Thanks for your help.


----------



## clever-octopus (May 17, 2015)

I had my SET(M) in 9 weeks (December), it's not that bad. The only reason you would need a decision immediately is to be able to travel, which we can't do right now anyway.


----------



## gagmix (Jan 19, 2016)

clever-octopus said:


> I had my SET(M) in 9 weeks (December), it's not that bad. The only reason you would need a decision immediately is to be able to travel, which we can't do right now anyway.


I was looking to travel in the back end of April that's why was rushing. Also, I would need to apply for my British passport straightway afterwards. Lots of things are happening this year for me.


----------



## clever-octopus (May 17, 2015)

Good luck, I hope it's a quick decision. British citizenship applications are taking a very long time mostly due to councils not being able to accommodate the ceremony.


----------



## gagmix (Jan 19, 2016)

Thanks mate. I will start new thread about document checklist and would appreciate your feedback there


----------



## gagmix (Jan 19, 2016)

I finally managed to get premium biometric appointment for 4th March because visa is expiring on 8th. I couldn’t find any appointment dates throughout the country.
Should I request my HR to write letter of employment again because previous one is dated 4th feb?

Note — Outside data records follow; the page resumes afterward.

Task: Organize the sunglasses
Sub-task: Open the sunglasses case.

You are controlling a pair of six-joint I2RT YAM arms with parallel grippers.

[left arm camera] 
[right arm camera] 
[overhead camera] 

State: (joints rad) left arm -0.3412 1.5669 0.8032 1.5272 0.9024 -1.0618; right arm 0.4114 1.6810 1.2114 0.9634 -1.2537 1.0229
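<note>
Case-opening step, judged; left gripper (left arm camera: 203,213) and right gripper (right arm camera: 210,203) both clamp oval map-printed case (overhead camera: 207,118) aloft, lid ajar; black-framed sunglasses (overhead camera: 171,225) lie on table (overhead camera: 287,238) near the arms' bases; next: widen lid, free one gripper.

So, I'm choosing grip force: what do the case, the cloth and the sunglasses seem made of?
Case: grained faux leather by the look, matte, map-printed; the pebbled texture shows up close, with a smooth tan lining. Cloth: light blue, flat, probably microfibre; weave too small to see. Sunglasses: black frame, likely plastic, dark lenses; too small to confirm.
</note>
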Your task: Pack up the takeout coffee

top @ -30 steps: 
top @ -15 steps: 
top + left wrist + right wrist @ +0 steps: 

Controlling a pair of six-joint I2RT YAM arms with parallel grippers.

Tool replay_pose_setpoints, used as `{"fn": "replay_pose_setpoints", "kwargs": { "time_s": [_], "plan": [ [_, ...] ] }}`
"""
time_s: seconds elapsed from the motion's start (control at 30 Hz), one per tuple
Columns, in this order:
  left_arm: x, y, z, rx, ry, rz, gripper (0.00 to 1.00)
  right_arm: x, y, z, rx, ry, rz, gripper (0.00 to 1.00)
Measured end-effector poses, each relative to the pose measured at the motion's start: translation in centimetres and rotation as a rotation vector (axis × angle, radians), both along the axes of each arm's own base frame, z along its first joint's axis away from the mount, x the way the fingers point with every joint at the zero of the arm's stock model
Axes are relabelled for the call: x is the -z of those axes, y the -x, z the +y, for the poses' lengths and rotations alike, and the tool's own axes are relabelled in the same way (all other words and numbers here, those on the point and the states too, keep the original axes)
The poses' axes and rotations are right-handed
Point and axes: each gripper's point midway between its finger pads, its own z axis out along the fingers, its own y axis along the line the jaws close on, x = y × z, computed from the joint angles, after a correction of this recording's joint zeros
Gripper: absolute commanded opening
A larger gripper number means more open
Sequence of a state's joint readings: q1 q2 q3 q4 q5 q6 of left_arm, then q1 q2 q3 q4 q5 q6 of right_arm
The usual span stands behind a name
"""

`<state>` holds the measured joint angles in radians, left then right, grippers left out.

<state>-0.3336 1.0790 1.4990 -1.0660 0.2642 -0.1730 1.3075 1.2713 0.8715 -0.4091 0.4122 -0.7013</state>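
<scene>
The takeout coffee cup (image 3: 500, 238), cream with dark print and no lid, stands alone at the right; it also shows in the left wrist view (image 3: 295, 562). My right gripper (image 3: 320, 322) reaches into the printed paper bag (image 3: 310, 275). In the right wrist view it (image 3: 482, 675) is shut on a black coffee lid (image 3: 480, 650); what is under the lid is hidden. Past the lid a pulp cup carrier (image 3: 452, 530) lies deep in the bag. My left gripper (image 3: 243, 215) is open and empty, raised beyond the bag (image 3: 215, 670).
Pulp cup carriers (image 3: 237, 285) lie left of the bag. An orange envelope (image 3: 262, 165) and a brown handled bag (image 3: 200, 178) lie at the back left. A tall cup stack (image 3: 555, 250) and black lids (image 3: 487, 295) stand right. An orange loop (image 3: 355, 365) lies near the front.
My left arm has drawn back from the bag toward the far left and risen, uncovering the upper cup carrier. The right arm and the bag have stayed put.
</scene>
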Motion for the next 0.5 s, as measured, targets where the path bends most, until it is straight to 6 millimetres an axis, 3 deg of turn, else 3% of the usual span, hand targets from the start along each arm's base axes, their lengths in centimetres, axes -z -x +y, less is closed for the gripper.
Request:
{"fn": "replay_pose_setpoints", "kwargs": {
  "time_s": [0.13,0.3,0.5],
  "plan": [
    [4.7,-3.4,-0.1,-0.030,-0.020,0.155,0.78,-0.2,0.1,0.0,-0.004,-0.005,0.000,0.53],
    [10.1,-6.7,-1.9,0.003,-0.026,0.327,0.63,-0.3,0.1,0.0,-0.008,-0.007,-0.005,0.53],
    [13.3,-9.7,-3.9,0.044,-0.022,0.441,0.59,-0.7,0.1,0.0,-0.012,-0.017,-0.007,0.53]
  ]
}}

Also, is it worth submitting the documents now so that they don’t get outdated or shall I wait for a week?

I just want to make sure UKI get enough time to review and process my documents prior to the appointment. 

I have also read about IDP app for biometrics. Is that for everyone or for selected applications only?

Thanks


----------



## clever-octopus (May 17, 2015)

IDV app is no longer used (since mid- September last year)

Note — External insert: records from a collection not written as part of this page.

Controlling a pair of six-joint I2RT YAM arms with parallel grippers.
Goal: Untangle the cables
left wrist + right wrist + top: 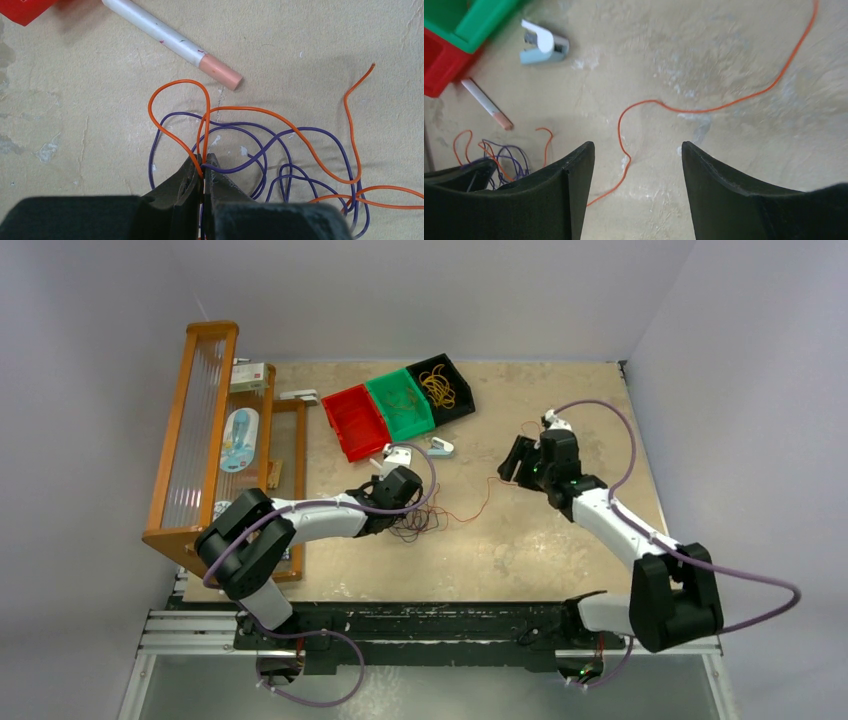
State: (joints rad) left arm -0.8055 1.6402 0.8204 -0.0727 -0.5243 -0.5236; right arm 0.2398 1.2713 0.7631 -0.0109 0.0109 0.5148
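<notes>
An orange cable [250, 108] and a purple cable [320, 131] lie looped through each other on the beige table. In the top view the tangle [415, 523] sits just below my left gripper [400, 490]. My left gripper [204, 161] is shut, with the orange cable and a purple strand pinched between its fingertips. The orange cable [478, 508] runs on to the right towards my right gripper [519, 462]. My right gripper [638, 150] is open and empty above a loose stretch of the orange cable [704, 110]. The tangle [499, 155] shows at that view's lower left.
A white pen with a pink cap [172, 41] lies just beyond the tangle. A small white and blue stapler [543, 47] lies nearby. Red [354, 422], green [400, 403] and black [442, 387] bins stand at the back. A wooden rack [200, 440] lines the left side.
</notes>
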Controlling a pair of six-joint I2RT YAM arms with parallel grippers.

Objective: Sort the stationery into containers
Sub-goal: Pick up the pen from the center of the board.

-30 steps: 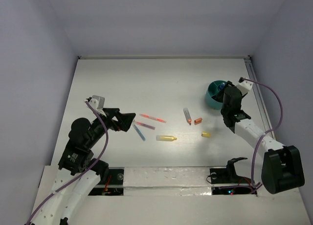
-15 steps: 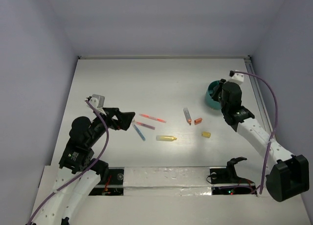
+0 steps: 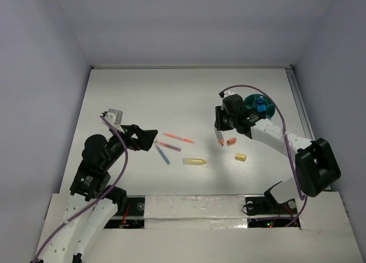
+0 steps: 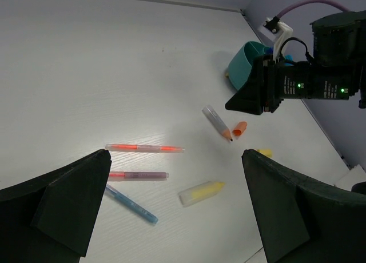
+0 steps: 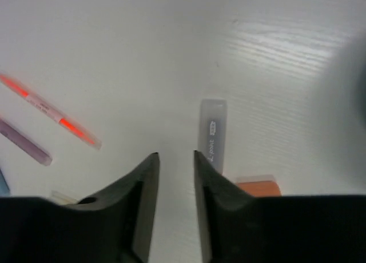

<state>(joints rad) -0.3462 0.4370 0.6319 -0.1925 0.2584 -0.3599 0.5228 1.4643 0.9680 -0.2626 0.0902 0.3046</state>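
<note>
Loose stationery lies mid-table: an orange pen [image 3: 178, 138], a purple pen [image 3: 169, 146], a blue pen [image 3: 163, 155], a yellow highlighter [image 3: 194, 160], a grey marker [image 5: 213, 134], an orange cap [image 3: 231, 141] and a yellow cap [image 3: 241, 157]. The teal cup [image 3: 250, 100] stands at the right with a blue piece [image 3: 260, 108] in it. My right gripper [image 5: 174, 157] hovers just left of the grey marker, its jaws a narrow gap apart with nothing between them. My left gripper [image 4: 175, 154] hangs wide open over the pens, holding nothing.
White walls close the table at the back and both sides. A metal rail [image 3: 300, 103] runs along the right edge behind the cup. My right arm [image 3: 274, 138] stretches across the space between the cup and the yellow cap.
My right arm swung left from the cup to the grey marker, and its jaws narrowed. The blue piece now shows in the cup. The left arm stayed put.
</note>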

If you booked an appointment at a "premium service centre" then all you're paying for is a location with a nice lounge. You can't book premium service on the application because it still isn't available for family routes (see link below). If it were available, you would have been given the option to choose a faster service at the end of the online application - Before you create an account on the UKVCAS portal.






Get a faster decision on your visa or settlement application


Getting a faster decision on a visa or settlement application; priority service, super priority service; waiting times; how to check if you're eligible




www.gov.uk


----------



## gagmix (Jan 19, 2016)

I couldn’t find any other appointments that’s why end up getting premium lounge one for 4th March.

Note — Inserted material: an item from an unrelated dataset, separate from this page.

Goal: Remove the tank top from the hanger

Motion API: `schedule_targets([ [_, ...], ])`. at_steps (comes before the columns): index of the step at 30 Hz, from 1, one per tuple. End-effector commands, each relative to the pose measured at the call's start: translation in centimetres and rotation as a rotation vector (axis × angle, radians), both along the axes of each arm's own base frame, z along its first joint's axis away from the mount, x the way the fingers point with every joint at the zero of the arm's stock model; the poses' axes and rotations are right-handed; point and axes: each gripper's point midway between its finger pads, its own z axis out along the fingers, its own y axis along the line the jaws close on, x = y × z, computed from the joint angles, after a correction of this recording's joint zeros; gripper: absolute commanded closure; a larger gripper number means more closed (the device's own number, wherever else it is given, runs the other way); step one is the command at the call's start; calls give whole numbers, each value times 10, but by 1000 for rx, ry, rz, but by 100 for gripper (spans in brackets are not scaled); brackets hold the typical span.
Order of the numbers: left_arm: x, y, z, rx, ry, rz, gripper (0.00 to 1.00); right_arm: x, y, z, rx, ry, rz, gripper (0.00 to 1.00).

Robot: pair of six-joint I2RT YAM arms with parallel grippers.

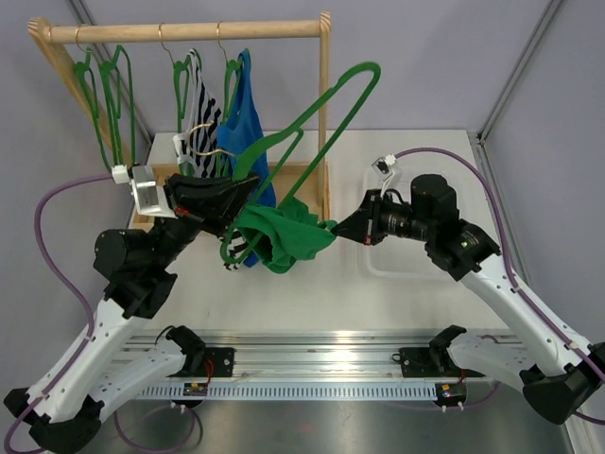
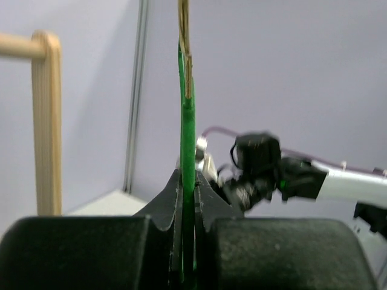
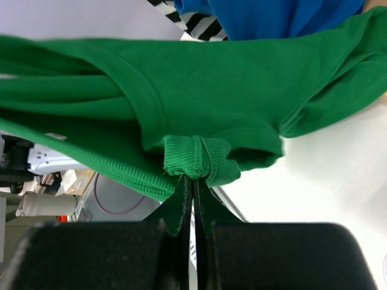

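The green tank top (image 1: pixel 284 236) hung in a loose bunch over the table (image 1: pixel 312 303), near the middle of the top view, draped around the lower end of a green hanger (image 1: pixel 326 99) that had been taken clear of the wooden rack (image 1: pixel 189 31). From the left gripper (image 1: pixel 244 189) the hanger slanted away toward 1 o'clock, its hook end high in the air. That gripper's jaws were pressed together on the hanger's thin green bar, which ran straight up between them in the left wrist view.

The right gripper (image 1: pixel 342 227) came in from 3 o'clock of the garment, its jaws pinched shut on a fold of ribbed hem (the thick double-stitched edge, seen close in the right wrist view). On the rack, at 11 o'clock from the bunch, a blue top (image 1: pixel 248 113) and a striped top (image 1: pixel 203 123) hung with several bare hangers.

The tank top looked light, soft and stretchy, likely to sag, bunch up and cling to the hanger's arm rather than slide off cleanly. The ribbed edge seemed the best place to hold, being thicker and less prone to slip from the fingers than a single layer. The hanger appeared stiff enough to brace against a steady pull toward 3 o'clock
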Motion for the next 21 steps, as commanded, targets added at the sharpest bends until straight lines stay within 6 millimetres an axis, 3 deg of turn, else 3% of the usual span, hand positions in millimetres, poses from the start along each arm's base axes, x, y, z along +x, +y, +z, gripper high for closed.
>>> schedule_targets([
  [1,-38,28,109,-293,-317,-26,100,-11,-1,-5,-17,16,26,100],
  [4,-33,36,133,-350,-386,44,100,-9,-16,-42,-138,65,-37,100],
  [8,-32,56,167,-436,-517,179,100,-20,-30,-100,-229,167,-63,100],
  [11,-25,59,175,-442,-559,250,100,-28,-37,-110,-231,178,-77,100],
  [15,-12,58,168,-415,-507,286,100,-31,-49,-98,-230,143,-128,100],
  [17,5,42,149,-299,-418,278,100,-32,-52,-80,-218,103,-128,100],
  [21,19,45,108,-210,-271,321,100,-33,-56,-58,-223,51,-129,100],
])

Can I ask whether it’s worth uploading documents today or wait for few days? I know once submit I can’t edit these docs.


----------



## clever-octopus (May 17, 2015)

They aren't finalised until you attend your biometric appointment, so you have plenty of time to upload them. No need to rush


----------



## gagmix (Jan 19, 2016)

clever-octopus said:


> They aren't finalised until you attend your biometric appointment, so you have plenty of time to upload them. No need to rush


 Thanks for the reply Clever octopus..


----------



## SimplyYours1 (Mar 24, 2021)

Hello All, the above discussion has been extremely helpful; 

I have just submitted a SET M application this morning and it is only the Standard Service which is available. The Super-Priority is still not available. 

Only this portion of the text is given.